Seule la musique de « Buio Omega » ne sera pas éditée lors de la sortie des films en salle. En 1975 la B.O. de « Profondo Rosso » fait découvrir Goblin au public. Le groupe sort de l’ombre et commence alors une carrière exemplaire. Grâce à leur label Cinevox Records, Goblin sort leurs B.O. jusqu’à leur séparation avec « Phenomena ». À cette époque le disque ne comporte que quelques morceaux accompagnés d’un titre de Simon Boswell, autre compositeur de B.O. utilisant des synthétiseurs, de la surprenante ouverture du film par Bill Wyman ainsi que des titres de groupes comme Iron Maiden, Motörhead. Il faut attendre la fin des années quatre-vingt-dix pour que Cinevox et Bixionet décident d’éditer en CD la bande originale complète de « Profondo Rosso » en ajoutant les musiques de Giorgio Gaslini ainsi que toutes les sessions alternatives que l’on peut entendre dans le film. En poursuivant dans cette campagne de rééditions dite « expanded », le label offre alors toutes les autres B.O. de Goblin dont « Phenomena ». Dans cette édition, seules les musiques de Goblin sont présentes. Exit donc Simon Boswell, Bill Wyman, Iron Maiden et Motörhead. Mais là où Cinevox fait fort, c’est avec l’édition de la B.O. inédite de « Buio Omega » qui n’avait jamais vu le jour jusqu’à lors. Des années plus tard, le label décide de ressortir ces bandes originales en vinyle, mais seulement dans leur durée originelle et donc tronquée de plusieurs morceaux. Ce n’est que ces derniers mois que le devenu légendaire label Waxwork Records nous offre la possibilité d’écouter dans ce format analogique la musique complète de « Profondo Rosso » sur trois LP ainsi que de « Phenomena » (seulement les morceaux de Goblin) sur deux disques. Parallèlement c’est l’autre respecté label Death Waltz Records qui sort en vinyle la musique de « Buio Omega ». Nouvelles éditions obligent, c’est dans un tout nouveau design que ces disques se distinguent des autres. Un must disponible sur tous les sites de ventes et les disquaires qui peuvent les commander et les faire venir.

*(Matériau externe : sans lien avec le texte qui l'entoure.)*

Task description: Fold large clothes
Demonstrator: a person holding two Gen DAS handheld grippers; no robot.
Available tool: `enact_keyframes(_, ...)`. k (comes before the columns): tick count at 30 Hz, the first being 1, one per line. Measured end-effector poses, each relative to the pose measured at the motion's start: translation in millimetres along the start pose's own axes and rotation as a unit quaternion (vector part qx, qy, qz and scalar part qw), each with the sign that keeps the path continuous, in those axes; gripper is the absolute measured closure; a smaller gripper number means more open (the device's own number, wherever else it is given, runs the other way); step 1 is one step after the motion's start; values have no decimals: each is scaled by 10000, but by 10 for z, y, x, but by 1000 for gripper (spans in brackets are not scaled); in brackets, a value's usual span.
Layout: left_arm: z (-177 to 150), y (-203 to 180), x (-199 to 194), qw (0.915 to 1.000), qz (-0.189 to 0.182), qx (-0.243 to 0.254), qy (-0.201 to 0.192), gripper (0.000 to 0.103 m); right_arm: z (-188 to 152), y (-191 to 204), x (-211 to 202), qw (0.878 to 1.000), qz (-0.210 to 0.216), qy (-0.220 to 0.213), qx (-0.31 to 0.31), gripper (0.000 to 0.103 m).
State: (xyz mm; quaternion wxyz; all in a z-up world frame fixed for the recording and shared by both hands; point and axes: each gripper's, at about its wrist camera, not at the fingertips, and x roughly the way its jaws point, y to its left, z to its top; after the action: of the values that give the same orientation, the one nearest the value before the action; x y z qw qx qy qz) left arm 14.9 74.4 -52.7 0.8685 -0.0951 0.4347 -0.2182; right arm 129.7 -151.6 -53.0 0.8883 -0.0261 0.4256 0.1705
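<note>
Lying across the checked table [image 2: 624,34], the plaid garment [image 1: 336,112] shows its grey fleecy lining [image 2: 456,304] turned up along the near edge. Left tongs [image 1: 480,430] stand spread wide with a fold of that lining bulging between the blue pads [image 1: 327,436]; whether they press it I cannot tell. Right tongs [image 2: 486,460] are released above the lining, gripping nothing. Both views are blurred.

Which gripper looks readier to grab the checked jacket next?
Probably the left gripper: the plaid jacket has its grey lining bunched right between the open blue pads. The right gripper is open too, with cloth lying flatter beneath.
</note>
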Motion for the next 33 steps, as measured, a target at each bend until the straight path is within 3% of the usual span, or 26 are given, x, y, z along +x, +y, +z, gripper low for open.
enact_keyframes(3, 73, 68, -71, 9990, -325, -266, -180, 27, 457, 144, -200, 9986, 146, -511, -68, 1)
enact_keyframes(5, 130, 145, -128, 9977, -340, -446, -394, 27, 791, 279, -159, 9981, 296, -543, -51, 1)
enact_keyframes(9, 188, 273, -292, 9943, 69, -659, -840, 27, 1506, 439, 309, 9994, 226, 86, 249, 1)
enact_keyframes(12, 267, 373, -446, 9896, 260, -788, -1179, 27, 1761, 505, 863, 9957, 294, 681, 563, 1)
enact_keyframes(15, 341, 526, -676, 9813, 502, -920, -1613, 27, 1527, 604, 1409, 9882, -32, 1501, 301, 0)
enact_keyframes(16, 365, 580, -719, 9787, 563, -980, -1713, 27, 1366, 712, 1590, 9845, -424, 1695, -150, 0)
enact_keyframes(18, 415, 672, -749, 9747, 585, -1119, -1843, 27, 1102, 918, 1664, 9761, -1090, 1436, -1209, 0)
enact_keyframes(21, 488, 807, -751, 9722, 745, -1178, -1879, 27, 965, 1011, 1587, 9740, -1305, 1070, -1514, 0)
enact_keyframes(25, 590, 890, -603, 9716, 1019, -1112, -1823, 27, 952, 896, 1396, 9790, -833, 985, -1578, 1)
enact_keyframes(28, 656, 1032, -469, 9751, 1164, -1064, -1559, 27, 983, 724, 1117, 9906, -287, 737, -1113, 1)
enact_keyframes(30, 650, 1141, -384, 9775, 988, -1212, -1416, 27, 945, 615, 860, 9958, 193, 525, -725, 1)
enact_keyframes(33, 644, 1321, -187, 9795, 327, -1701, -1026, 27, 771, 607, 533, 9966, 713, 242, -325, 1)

Si « Phenomena » est un film qui signe un peu le glas de Goblin, il lance également la carrière de la toute jeune Jennifer Connelly alors seulement âgée de 15 ans. Mais on trouve aussi parmi les acteurs présents quelques têtes connues dont l’indéboulonnable Donald Pleasance, acteur à la filmographie exceptionnellement riche avec des films comme « Les aventuriers du Kilimandjaro », « La grande évasion », « Le voyage fantastique », « THX 1138″ ou encore la nuit des généraux » parmi une kyrielle de classique et qui connait par la suite une autre carrière plus grand public tout d’abord à la télévision en apparaissant dans diverses séries comme « Columbo » entre autres, mais également au cinéma notamment grâce à John Carpenter puisqu’on le retrouve à l’affiche d’ « Halloween », de « New York 1997 » ou encore du « Prince des ténèbres ».

Comme quoi, le monde a beau être vaste, l’univers a beau être immense, tout se recoupe.